> [To do]
Output each line exactly as written, from the first line of the records to the line bearing "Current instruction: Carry", inclusive, while leaving every picture out.

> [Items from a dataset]
——

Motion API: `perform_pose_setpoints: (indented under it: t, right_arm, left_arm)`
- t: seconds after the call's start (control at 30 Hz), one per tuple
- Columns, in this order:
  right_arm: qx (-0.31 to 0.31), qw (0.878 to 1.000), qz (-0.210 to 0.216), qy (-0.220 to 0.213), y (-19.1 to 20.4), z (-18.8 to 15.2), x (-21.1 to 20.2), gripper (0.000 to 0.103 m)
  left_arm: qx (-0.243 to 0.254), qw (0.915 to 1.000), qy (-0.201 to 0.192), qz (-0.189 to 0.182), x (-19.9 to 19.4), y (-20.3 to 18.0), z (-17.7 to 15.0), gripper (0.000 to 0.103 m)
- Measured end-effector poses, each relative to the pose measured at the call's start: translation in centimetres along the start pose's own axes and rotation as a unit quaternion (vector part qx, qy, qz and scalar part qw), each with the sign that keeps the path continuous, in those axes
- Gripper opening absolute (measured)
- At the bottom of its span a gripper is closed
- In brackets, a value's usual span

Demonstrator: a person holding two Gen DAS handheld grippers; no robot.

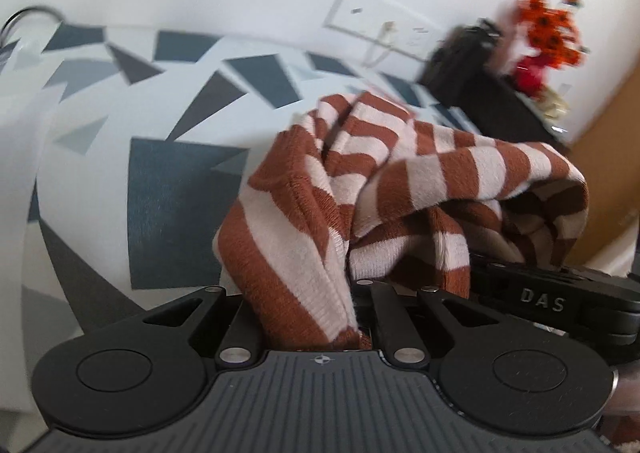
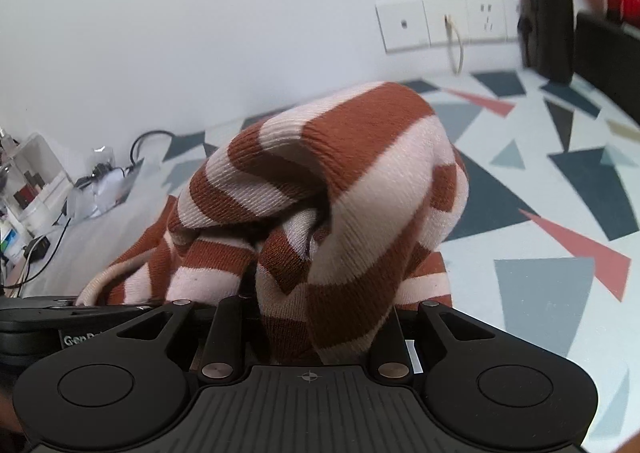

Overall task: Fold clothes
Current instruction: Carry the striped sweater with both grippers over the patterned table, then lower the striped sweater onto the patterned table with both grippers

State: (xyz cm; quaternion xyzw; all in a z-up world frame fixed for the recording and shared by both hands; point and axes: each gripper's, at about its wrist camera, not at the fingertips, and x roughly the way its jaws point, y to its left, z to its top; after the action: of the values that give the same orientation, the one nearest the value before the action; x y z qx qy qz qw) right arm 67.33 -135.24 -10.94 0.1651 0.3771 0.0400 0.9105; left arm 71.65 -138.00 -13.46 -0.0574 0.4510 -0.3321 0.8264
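Left wrist view: the left gripper (image 1: 320, 317) is clamped on a fold of the striped sweater (image 1: 400, 189), which bunches up just ahead of its fingers and drapes toward the right gripper (image 1: 560, 297) beside it. Beyond lies the patterned tablecloth (image 1: 180, 189).

Right wrist view: the right gripper (image 2: 320, 329) grasps the striped sweater (image 2: 340, 189), heaped directly ahead of it, above the patterned tablecloth (image 2: 560, 213). Wall sockets (image 2: 444, 23) sit further ahead.
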Motion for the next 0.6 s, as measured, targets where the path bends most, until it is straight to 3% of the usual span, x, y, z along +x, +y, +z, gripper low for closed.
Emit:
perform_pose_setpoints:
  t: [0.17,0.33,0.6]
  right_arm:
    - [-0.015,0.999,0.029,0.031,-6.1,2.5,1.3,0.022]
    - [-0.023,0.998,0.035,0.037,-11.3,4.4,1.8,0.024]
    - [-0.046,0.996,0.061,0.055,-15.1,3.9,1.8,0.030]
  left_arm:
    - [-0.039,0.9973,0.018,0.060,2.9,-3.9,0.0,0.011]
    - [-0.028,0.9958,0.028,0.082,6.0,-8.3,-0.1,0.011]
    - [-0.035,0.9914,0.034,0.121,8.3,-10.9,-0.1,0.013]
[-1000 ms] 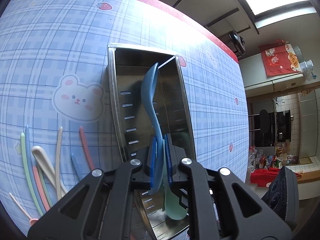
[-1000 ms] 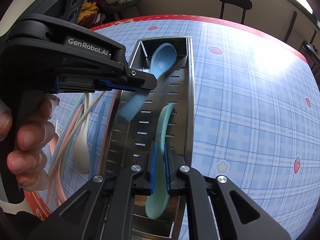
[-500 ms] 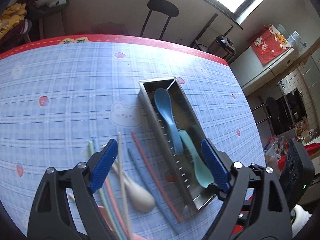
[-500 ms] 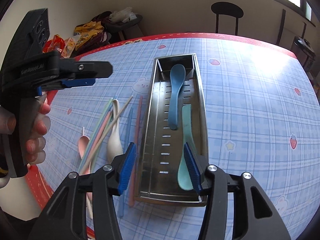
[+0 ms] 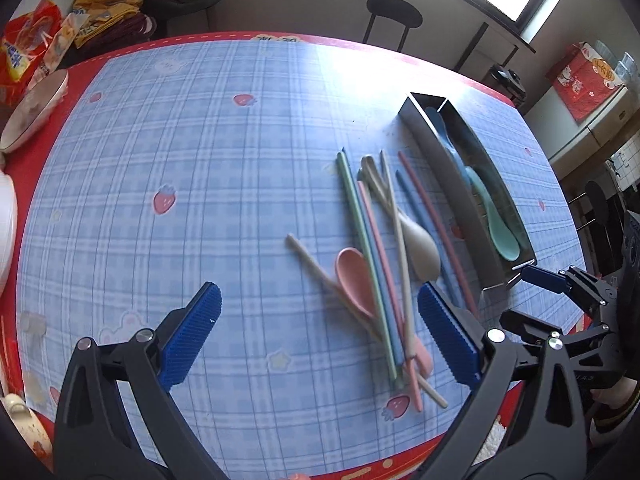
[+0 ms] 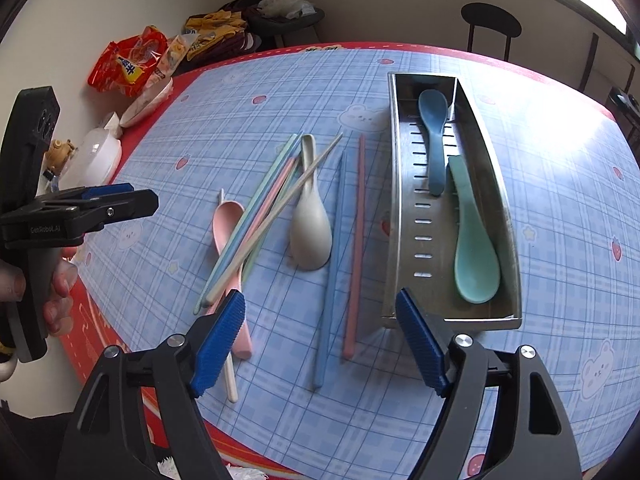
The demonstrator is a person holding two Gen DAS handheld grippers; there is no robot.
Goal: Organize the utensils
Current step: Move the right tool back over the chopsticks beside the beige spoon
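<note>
Both spoons released since earlier frame: blue spoon (image 6: 434,136) and green spoon (image 6: 474,240) now lie in metal tray (image 6: 396,200). Left gripper (image 5: 320,336) and right gripper (image 6: 320,340) jaws have just been opening, nothing between them. Loose pile ahead, left of tray. Judged next: grasp pink spoon (image 5: 354,280) or beige spoon (image 6: 310,224).

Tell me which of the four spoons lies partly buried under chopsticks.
The pink spoon on the table: chopsticks cross its bowl. The beige spoon has only one across its handle; the blue and green ones lie in the tray.
</note>
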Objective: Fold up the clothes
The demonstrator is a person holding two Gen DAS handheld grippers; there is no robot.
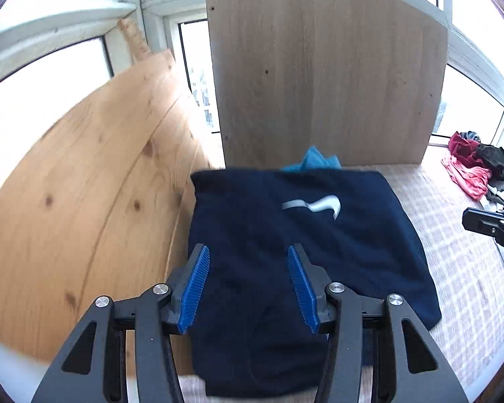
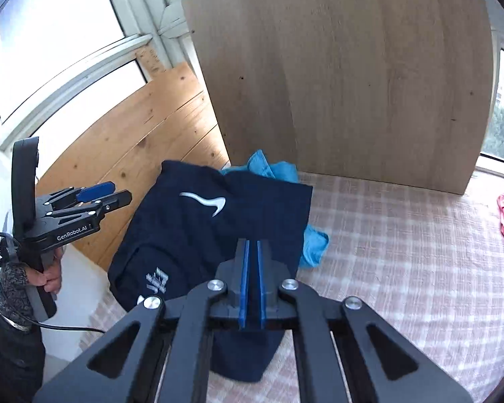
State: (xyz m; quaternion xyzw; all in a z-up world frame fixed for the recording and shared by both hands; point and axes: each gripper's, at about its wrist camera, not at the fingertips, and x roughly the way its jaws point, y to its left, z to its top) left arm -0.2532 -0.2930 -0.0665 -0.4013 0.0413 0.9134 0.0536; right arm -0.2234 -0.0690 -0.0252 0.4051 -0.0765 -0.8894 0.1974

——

> [Output of the exercise]
Motion API: `perform_pose_setpoints: (indented under it: t, right_arm, left_arm)`
- t: seconds after the call's start (control at 30 Hz), one per tuple
- Columns, in this order:
  right_arm: qx (-0.31 to 0.31), qw (0.878 to 1.000), qz (-0.210 to 0.216), qy (-0.220 to 0.213), y (-19.1 to 20.4), z (-18.8 to 15.2), x (-21.1 to 20.2), gripper (0.000 to 0.103 m)
  left_arm: qx (-0.243 to 0.254), qw (0.915 to 1.000), qy (-0.201 to 0.192), qz (-0.189 to 0.182), x (-19.9 to 19.4), y (-20.3 to 18.0), z (-17.7 to 15.0), gripper (0.000 to 0.103 m)
- Measured end-effector poses, each relative to the pose measured at the call's start: translation in centimetres along the start pose's own axes and rotation as a unit quaternion (vector part qx, qy, qz and scalar part qw), each with the sign that keeps the path continuous, in those axes
- Gripper opening absolute (measured)
- At the bottom of its span a gripper is closed
- In brackets, a value's usual span

Demonstrator: a person holding two Gen DAS handheld grippers; no robot.


Overall task: Fold clothes
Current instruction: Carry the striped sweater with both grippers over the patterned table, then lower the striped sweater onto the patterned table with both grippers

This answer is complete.